▶ INFORMATION SHOWN
- Opening Delimiter -
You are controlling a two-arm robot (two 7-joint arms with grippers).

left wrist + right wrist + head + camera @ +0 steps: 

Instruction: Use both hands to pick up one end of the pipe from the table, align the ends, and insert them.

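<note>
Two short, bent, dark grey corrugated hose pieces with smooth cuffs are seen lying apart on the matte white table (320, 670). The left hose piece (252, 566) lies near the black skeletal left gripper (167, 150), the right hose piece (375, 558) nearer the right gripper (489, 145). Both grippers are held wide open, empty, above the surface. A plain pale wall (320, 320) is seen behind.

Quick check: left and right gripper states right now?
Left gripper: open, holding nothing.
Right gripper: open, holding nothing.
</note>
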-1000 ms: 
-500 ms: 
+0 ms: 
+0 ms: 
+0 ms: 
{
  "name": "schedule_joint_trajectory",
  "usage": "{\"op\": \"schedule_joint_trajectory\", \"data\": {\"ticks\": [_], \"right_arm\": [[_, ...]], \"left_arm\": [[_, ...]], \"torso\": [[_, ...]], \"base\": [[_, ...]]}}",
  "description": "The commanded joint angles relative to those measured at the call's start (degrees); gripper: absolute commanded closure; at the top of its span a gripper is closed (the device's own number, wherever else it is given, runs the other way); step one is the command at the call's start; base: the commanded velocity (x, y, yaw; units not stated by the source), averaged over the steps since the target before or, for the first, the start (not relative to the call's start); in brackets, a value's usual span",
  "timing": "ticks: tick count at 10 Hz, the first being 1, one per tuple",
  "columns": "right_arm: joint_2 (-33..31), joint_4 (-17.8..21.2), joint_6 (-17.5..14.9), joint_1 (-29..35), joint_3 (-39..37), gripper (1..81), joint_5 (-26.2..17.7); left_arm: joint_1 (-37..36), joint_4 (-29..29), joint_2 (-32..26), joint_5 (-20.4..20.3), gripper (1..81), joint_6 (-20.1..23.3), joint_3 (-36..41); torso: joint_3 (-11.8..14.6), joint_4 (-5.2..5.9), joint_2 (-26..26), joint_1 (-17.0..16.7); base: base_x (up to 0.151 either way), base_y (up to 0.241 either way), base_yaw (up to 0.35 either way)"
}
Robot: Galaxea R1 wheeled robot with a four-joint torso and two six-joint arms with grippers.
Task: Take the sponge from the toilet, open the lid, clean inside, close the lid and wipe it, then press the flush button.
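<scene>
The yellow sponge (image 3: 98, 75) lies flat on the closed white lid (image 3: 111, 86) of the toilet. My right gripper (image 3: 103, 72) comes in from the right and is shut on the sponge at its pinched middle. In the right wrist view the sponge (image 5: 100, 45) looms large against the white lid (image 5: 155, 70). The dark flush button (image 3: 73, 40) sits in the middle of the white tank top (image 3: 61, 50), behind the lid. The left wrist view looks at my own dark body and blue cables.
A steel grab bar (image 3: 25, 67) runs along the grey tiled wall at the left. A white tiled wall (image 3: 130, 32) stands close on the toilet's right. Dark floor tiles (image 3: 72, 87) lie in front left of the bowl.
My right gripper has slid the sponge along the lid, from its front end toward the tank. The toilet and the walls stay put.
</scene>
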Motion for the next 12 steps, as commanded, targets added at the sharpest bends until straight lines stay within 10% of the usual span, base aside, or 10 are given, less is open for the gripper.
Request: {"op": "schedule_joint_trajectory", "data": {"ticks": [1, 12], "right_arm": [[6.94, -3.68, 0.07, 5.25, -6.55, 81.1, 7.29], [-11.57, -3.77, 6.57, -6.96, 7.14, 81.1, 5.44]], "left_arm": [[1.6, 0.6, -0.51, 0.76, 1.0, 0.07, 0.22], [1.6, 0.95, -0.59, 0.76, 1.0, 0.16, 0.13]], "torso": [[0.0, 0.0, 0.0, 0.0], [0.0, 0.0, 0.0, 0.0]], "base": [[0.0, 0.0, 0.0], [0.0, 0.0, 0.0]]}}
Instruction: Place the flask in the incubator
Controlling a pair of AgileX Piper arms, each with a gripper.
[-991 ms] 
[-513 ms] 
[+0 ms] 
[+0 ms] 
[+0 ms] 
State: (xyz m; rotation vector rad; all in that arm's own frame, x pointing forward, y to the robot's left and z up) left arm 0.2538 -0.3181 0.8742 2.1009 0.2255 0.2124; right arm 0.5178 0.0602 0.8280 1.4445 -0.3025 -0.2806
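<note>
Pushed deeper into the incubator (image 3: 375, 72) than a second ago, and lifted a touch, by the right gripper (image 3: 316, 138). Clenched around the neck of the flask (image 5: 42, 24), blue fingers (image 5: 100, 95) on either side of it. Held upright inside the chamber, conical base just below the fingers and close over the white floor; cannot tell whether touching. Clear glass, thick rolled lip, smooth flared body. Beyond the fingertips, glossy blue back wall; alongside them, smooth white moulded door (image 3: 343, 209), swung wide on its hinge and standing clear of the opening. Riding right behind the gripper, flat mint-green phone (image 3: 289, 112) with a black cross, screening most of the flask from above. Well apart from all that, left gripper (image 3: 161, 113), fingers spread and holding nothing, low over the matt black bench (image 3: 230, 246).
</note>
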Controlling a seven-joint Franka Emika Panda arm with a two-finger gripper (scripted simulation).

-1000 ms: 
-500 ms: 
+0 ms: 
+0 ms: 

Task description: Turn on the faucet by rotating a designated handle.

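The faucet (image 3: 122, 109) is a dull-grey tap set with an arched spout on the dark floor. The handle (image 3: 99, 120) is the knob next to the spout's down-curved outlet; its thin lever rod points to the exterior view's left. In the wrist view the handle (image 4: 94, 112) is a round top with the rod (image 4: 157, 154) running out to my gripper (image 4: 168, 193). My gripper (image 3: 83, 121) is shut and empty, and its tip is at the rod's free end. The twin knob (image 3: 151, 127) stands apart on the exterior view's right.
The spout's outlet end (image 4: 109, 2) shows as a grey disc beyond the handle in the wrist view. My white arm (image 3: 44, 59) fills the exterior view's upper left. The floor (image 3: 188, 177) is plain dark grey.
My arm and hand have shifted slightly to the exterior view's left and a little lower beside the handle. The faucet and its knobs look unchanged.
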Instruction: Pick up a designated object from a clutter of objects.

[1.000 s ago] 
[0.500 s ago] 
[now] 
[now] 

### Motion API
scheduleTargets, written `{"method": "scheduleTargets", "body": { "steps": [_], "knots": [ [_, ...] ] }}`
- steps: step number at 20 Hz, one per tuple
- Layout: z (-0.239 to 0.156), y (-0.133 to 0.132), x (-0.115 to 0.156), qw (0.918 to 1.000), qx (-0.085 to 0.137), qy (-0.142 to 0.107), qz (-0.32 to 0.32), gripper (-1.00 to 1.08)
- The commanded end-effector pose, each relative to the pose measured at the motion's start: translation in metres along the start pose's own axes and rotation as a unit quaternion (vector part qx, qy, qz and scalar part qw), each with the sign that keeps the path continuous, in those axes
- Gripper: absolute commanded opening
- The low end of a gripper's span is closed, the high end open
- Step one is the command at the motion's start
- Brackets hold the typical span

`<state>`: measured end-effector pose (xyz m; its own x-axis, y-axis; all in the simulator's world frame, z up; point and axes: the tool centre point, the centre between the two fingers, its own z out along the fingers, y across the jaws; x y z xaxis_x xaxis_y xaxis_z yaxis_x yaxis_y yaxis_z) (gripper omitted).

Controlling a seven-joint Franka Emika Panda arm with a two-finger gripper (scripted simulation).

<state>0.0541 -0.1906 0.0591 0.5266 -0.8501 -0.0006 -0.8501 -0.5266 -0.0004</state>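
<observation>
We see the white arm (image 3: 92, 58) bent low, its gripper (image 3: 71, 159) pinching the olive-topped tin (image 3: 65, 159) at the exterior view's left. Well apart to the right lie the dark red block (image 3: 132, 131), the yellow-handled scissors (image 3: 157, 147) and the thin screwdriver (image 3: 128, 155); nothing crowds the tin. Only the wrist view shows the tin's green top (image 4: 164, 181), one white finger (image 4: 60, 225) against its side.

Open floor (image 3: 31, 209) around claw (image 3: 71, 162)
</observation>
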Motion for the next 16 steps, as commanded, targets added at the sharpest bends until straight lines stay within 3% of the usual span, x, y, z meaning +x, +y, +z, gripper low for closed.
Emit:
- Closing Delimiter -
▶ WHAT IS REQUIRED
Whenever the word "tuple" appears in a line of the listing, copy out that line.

▶ TASK ANSWER
  "timing": "ticks: tick count at 10 Hz, the first being 1, one per tuple",
- steps: step number at 20 Hz, one per tuple

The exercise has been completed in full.